※2025年度卒業の生態系科学領域の卒業生による研究紹介です(関川 清広 教授指導)
着生植物の生育環境(樹幹や岩上)は土壌と比べて水や栄養が制限されるが、林床より位置が高ければ光環境は好適である。オオタニワタリ(Asplenium antiquum Makino)は着生性のシダ植物の一種で、陰湿な樹幹や岩上に生育する(岩槻、1992)。本種は絶滅危惧種であり、伊豆諸島では八丈島と御蔵島に見られるが、八丈島の方が御蔵島より出現頻度が低い(仲山、2012)。本研究は、八丈島植物公園内を対象としオオタニワタリの生育状況を把握することを目的とした。各個体の位置情報、基質別の個体数、個体サイズの測定を行い、基質ごとの特徴を評価した。着生基質として樹幹の他に、石垣と地表が確認され、石垣に43個体、樹幹に14個体、地表に8個体が観察された。着生高は石垣では1m以内、樹幹では樹高1~4mで個体サイズはいずれも2m以内だった。個体サイズは着生高と対応せず着生時期が影響する可能性がある。

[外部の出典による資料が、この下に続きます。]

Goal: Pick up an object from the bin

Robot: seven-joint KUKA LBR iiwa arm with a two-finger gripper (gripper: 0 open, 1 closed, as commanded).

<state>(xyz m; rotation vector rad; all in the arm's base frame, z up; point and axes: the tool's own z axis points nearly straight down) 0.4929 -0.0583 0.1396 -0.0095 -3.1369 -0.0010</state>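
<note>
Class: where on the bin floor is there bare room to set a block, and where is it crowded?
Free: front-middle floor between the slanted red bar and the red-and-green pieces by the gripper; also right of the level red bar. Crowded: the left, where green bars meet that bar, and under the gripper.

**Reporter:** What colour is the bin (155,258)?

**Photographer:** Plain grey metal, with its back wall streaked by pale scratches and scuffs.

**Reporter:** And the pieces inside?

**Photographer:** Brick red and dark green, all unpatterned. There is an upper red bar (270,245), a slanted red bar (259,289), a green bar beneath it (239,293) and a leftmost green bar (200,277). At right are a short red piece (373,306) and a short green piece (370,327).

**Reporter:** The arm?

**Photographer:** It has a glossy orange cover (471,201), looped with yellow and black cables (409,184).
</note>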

(左)オオタニワタリの着生分布 (右)樹幹着生のオオタニワタリ
研究に取組んだきっかけ、感想など
八丈島での調査は、移動や滞在に時間とお金がかかるので、限られた時間で効率よく作業することの重要性を感じることができました。計画的に行動することや準備の大切さを学べた点も大きな利点になりました。また、現地では協力してくださった方々のおかげで、安全かつ円滑に作業を進めることができ、貴重な経験となりました。